Set down exactly the lines in the records below that run from the line with "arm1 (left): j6" to the line with "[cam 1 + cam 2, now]", inclusive, and nothing more.

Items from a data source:
────────

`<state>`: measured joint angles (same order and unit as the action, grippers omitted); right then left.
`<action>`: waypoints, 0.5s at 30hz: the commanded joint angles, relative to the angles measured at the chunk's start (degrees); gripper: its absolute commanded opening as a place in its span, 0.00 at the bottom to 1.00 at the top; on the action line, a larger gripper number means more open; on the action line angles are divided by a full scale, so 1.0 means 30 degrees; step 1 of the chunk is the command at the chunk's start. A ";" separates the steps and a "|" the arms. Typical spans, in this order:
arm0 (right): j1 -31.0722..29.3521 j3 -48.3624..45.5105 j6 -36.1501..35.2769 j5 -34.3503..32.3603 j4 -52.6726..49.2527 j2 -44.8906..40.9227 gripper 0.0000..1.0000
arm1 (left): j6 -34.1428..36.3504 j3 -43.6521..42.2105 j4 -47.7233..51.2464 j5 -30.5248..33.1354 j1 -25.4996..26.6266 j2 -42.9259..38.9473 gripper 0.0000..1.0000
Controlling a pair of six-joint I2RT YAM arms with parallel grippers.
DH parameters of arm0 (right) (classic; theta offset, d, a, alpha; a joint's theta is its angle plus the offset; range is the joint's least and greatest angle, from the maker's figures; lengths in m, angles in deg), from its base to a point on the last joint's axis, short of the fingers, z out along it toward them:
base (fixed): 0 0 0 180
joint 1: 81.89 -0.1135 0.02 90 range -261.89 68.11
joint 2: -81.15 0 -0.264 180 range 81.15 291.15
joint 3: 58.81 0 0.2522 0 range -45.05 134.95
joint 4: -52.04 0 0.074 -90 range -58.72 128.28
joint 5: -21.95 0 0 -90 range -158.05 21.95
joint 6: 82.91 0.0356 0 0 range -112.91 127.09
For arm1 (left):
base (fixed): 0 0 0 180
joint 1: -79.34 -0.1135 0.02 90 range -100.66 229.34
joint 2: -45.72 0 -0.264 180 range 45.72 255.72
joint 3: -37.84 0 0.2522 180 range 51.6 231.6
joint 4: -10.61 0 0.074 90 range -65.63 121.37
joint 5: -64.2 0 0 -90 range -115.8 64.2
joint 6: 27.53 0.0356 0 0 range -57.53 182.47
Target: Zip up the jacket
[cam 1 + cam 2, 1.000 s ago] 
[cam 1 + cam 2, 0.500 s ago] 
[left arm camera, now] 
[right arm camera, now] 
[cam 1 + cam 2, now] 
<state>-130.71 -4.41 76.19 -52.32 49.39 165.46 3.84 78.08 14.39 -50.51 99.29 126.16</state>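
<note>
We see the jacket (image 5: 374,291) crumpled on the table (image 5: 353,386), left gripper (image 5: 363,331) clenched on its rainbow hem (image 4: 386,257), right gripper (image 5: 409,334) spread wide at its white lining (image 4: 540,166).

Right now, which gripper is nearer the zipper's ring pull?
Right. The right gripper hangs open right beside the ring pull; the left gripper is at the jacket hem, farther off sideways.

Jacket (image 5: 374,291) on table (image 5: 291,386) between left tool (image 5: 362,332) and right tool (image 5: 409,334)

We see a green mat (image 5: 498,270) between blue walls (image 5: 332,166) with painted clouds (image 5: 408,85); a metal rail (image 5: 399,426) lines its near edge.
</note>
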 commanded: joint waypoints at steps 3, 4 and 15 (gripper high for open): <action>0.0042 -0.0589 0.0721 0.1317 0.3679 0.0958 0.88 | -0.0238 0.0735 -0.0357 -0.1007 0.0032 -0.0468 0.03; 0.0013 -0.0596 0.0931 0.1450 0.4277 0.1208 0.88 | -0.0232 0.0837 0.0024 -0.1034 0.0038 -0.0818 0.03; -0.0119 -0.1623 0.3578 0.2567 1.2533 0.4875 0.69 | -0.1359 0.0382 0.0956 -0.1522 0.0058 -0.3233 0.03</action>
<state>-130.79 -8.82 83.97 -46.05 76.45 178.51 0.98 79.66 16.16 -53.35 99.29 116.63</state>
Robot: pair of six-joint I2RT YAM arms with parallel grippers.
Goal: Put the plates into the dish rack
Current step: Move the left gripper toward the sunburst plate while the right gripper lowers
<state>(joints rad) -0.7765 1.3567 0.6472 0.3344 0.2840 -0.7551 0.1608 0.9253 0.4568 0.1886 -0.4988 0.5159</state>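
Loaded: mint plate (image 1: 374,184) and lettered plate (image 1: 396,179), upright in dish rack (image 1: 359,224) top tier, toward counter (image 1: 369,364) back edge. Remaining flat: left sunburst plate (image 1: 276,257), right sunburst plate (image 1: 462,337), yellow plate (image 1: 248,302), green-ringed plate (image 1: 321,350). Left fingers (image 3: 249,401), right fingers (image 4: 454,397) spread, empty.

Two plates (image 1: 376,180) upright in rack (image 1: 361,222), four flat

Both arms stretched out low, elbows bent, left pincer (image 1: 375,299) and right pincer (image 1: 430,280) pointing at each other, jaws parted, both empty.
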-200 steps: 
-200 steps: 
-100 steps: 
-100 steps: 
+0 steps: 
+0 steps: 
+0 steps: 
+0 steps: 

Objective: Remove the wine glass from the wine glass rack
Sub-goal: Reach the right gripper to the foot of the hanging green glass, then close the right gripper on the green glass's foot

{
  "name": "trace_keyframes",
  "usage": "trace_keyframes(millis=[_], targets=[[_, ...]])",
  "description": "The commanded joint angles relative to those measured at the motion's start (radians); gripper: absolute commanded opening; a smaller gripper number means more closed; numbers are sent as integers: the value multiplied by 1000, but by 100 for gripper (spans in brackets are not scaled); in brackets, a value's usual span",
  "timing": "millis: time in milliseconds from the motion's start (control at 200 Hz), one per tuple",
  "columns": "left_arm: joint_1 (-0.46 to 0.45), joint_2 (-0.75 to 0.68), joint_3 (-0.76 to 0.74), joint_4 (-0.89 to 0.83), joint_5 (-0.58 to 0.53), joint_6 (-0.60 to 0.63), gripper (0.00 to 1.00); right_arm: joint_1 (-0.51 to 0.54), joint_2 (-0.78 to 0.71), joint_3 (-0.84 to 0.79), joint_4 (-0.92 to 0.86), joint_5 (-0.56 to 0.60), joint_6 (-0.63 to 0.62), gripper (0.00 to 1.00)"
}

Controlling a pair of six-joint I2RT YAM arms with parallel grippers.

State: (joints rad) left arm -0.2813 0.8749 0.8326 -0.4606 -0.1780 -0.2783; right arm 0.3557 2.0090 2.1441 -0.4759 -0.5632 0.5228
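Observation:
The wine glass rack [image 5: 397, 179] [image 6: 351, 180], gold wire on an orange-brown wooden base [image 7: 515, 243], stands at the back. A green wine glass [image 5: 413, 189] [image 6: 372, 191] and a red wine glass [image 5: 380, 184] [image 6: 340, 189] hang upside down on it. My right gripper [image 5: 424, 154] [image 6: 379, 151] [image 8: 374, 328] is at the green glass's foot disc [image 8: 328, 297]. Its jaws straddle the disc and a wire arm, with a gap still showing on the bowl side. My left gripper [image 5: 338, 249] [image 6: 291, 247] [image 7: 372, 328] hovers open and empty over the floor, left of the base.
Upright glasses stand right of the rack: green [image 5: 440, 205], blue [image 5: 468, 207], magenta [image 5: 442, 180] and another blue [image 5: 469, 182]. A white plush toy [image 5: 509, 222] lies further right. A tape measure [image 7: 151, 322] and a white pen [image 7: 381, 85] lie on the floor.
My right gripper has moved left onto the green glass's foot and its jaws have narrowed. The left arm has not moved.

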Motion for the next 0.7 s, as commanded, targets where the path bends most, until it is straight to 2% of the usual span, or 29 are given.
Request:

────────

Result of the task:
arm1 (left): j6 -34.1428..36.3504 j3 -43.6521..42.2105 j4 -47.7233..51.2464 j5 -30.5248..33.1354 j1 -25.4996..26.6266 j2 -42.9259..38.9473 gripper 0.0000..1.0000
Controlling a pair of six-joint I2RT YAM arms with parallel grippers.
DH parameters of arm0 (right) (classic; theta offset, d, a, alpha; a joint's theta is its angle plus the offset; range is the joint's least and greatest angle, from the maker's figures; lengths in m, angles in deg), from its base to a point on the last joint's axis, short of the fingers, z out along it toward them:
base (fixed): 0 0 0 180
joint 1: 81.89 -0.1135 0.02 90 range -261.89 68.11
joint 2: -81.15 0 -0.264 180 range 81.15 291.15
joint 3: 58.81 0 0.2522 0 range -45.05 134.95
joint 4: -52.04 0 0.074 -90 range -58.72 128.28
joint 5: -21.95 0 0 -90 range -158.05 21.95
joint 6: 82.91 0.0356 0 0 range -112.91 127.09
For arm1 (left):
base (fixed): 0 0 0 180
joint 1: -79.34 -0.1135 0.02 90 range -100.66 229.34
joint 2: -45.72 0 -0.264 180 range 45.72 255.72
joint 3: -37.84 0 0.2522 180 range 51.6 231.6
joint 4: -10.61 0 0.074 90 range -65.63 121.37
joint 5: -64.2 0 0 -90 range -115.8 64.2
joint 6: 27.53 0.0356 0 0 range -57.53 182.47
Target: Zip up the jacket
[cam 1 + cam 2, 1.000 s ago] 
[cam 1 + cam 2, 0.500 s ago] 
[left arm camera, now] 
[right arm camera, now] 
[cam 1 + cam 2, now] 

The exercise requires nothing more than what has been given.